Tokenizer Steps

<< Click to Display Table of Contents >>

Navigation:  General Functions > Configuring the MIE (Programmer's Guide) > Alternate Language Support > Tokenizer >

Tokenizer Steps

When the Tokenizer runs, it makes several passes at the text to be Tokenized.  The following passes are made:

Step

Purpose

Notes

1

Check for Alert boxes

Catch point screens often contain active script.  This step looks for Alert message boxes contained in embedded javascript.  The text within the Alert box will be tokenized.

2

Check for Confirm boxes

Same as Step 1, except looking for javascript Confirm message boxes.

3

Check for MsgBox

This step is for legacy support only.  There are some older catch point screens that contain VBScript.  MsgBox is a construct in vbScript that behaves similarly to Javascript's Alert and/or Confirm boxes.  This step looks for msgBox() constructs within vbScript sections and tokenizes the text within.

NOTE:  MsgBox must be immediately followed with a left parenthesis to be matched and processed.  It must always, therefore, be used as a vbScript function and not as a vbScript sub.

NOTE:  vbScript is not longer being used to create catch point screens and is not recommended for use by ESI.  vbScript is only recognized by Microsoft's Internet Explorer, and will not work with Firefox, Chrome, or other browsers.  Javascript is the recommended scripting language as Javascript is supported by all browsers.

4

Check for ESI tags

ESI tags start with {% and end with %}.  This step looks for Input tags as well as Caption tags.  For Caption tags, if the tag currently does not specify an override caption, the default caption is looked up and added as an override.  The override caption is then tokenized.  For Input tags, if the tag contains an override caption (such as may be the case with Input tags that are used to create buttons), the override caption is tokenized.  In any case, the effect is to permit alternate language translation of all captions that appear on the screen as well as any buttons that might be presented for clicking.  

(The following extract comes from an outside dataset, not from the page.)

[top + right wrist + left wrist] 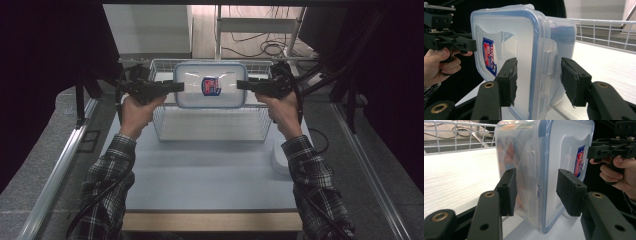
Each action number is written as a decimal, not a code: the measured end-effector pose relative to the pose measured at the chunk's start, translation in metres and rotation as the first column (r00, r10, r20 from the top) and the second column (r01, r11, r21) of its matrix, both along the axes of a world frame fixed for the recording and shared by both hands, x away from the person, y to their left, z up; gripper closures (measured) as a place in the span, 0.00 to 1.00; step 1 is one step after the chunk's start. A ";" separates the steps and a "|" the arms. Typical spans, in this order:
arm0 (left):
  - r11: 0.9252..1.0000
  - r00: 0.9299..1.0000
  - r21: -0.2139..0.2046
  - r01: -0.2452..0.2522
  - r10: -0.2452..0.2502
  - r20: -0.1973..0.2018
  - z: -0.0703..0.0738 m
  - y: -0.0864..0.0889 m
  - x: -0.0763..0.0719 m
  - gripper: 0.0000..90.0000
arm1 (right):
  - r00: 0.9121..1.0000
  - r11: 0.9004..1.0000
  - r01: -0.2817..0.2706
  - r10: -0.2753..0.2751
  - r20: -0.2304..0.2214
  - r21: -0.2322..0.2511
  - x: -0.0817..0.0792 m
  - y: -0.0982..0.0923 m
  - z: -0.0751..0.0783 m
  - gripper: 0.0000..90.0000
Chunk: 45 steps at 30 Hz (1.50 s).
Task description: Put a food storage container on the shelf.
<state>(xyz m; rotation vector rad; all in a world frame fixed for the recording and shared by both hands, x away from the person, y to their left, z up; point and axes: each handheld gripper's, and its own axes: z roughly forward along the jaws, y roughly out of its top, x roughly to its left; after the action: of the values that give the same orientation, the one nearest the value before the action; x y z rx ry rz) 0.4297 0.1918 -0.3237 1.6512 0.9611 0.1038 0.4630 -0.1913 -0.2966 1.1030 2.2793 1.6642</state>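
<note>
Pale tabletop (200, 170), wire basket (210, 127) at the far end. Left gripper (179, 87) and right gripper (241, 85), jaws half-spread, each pinch a short end of the lidded plastic container (210, 85), held above the basket. Carrying step; next, lower level, then release both together.

Clear blue-rimmed lidded container (210, 85), upright
</note>
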 end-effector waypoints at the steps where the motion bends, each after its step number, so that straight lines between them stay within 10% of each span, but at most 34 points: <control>1: 1.000 1.000 -0.002 -0.004 0.004 -0.004 0.000 0.000 0.000 0.57 | 1.000 1.000 0.001 -0.001 -0.001 0.002 0.002 0.000 0.000 0.53; 45: 0.987 0.992 0.094 -0.127 0.125 0.023 0.005 -0.009 0.010 0.66 | 0.990 0.987 0.143 -0.141 0.030 -0.080 0.007 0.011 -0.004 0.62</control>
<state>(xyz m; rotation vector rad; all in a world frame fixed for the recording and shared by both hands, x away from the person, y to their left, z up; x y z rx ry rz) 0.4398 0.1826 -0.3190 1.6734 1.0615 0.2521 0.4703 -0.1802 -0.3002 1.1894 2.1776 1.5090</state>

NOTE:  For buttons to be tokenized and therefore eligible for alternate language translation, the ESI tag that specifies the Input must have an override caption specified.  See the help on Merge tags for how to specify override captions.

5

Check for ESI tags (alternate delimiters)

At times ESI tags will be delimited by [% and %] as opposed to {% and %}.  Such tags are used within the Gen 2 Software Request Portal, as the {% and %} delimiters are reserved for Gen 2 SRP-specific constructs.  This step is identical to Step 4, expect that the alternate delimiters are used to identify potential Caption and Input tags.

6

Check for HTML

This step is only performed for those message types that are expected to be in HTML.  This test looks for the < and > delimiters used by HTML.  It isolates text that sits between HTML constructs, and tokenizes that text.  There are some special cases where HTML constructs will be included within the tokenized text.  Those cases include:

<b>, </b>, <u>, </u>, <i>, </i> as well as any of the HTML representations for various characters (such as &nbsp; for non-breaking space).

In the case of bold, italics, and/or underline, the start sequence will be moved, if necessary, to be with the text that is tokenized (in some instances, the <b> might be followed by <font> and <span> and other HTML sequences, all occurring before the text that the <b> is modifying).  The text will contain the start sequence, the text, and then the stop sequence.  A token will be assigned for everything up to and including the stop sequence.  Text that occurs after the stop sequence will be assigned a different token.

NOTE:  When embedding bold and/or italics and/or underline within text, be sure to follow the end sequence with a non-breaking space sequence to preserve the proper spacing when the tokens are filled in at run time.  

Wrong:  this is a test of <i>italics</i> use.

Correct: this is a test of <i>italics</i>&nbsp;use.